Michael Funk was fatally shot in the encounter, according to his attorney, Cole White, who says his client was a victim and shouldn't have been killed.

Funk was taken hostage by "a psychopath with a gun," White said. He described the standoff based on what he had been told by the principal owner of Eagle Nation Cycles, Steve Erato, saying someone came into the shop holding another man at gunpoint Saturday morning. The gunman had sold his bike but wanted it back and took the buyer to Eagle Nation to retrieve it, White said, providing a glimpse into what sparked the hourslong hostage standoff.

White said Erato had been in the building and called police after hearing a gunshot.

Officers responded and were met with gunfire when they tried to enter the shop, according to a police statement. One officer was struck in a ballistics helmet.

Authorities haven't said whom they suspect of shooting at them from inside the business in Neenah, about 100 miles northwest of Milwaukee, nor have they said who was killed outside a short time later.

Neenah police said in the statement the man who was killed was not the person who started the standoff, but they said he was armed and wouldn't drop his weapon. One or more officers opened fire, but police don't know whether the suspect inside the shop shot as well, the statement read.

In the following hours, several hostages were released. It's not clear from the statement how many. The man police suspect of starting the encounter surrendered, according to the statement.

The Wisconsin Department of Justice has taken over the investigation and didn't return an email seeking comment Monday.

Winnebago County Deputy District Attorney Scott Ceman said Monday the man arrested following the standoff was in jail on suspicion of reckless endangerment for something that happened before he went into Eagle Nation. Ceman declined to elaborate.

The Associated Press hasn't identified the man because he hasn't been charged with a crime.

White said his relationship with Funk began as part of an ongoing $50 million lawsuit alleging rights violations by the Neenah police, stemming from a 2012 raid.

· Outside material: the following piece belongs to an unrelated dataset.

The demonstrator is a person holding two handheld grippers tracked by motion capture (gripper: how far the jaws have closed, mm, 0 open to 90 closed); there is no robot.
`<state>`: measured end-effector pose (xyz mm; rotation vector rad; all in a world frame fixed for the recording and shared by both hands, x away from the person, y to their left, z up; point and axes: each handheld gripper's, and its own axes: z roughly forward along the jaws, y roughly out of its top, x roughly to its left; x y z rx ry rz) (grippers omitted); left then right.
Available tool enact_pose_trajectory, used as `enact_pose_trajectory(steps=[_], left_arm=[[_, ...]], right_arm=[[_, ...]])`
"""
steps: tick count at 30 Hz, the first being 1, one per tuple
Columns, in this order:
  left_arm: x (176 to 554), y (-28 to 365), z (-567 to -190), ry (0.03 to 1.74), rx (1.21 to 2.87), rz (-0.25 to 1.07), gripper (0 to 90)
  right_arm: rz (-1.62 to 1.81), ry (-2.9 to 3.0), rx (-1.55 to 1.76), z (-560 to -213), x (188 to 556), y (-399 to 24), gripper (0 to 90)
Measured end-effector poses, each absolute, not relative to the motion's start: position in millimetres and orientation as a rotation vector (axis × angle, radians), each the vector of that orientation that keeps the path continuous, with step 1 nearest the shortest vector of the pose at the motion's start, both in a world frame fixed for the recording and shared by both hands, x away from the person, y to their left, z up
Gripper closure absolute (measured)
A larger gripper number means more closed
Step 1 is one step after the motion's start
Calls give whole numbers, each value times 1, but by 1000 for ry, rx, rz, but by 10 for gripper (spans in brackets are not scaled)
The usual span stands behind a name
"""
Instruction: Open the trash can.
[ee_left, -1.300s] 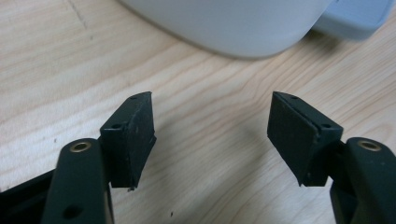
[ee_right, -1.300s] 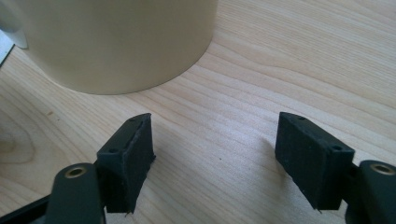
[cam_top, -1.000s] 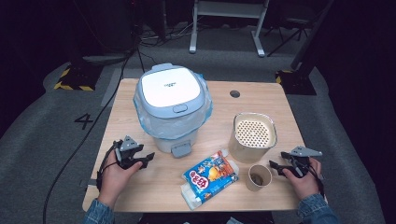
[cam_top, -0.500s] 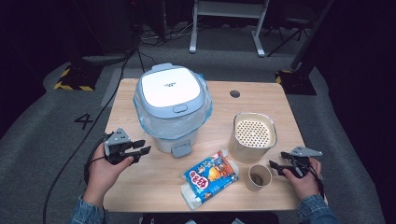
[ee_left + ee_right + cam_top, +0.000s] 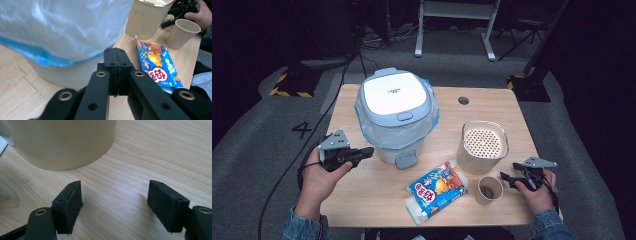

He said police expected to find a drug distribution ring, but uncovered only a small amount of pot.

"Police have tried to paint Eagle Nation as a gang, but that's not the case," White said, adding that the business often functions as a community center.

City officials deny the allegations in the lawsuit.

Erato pleaded guilty to misdemeanor marijuana possession following the raid, White said.

He said Funk's family isn't interested in making a statement at this time, but that they're concerned about the officers' actions and are considering their next steps.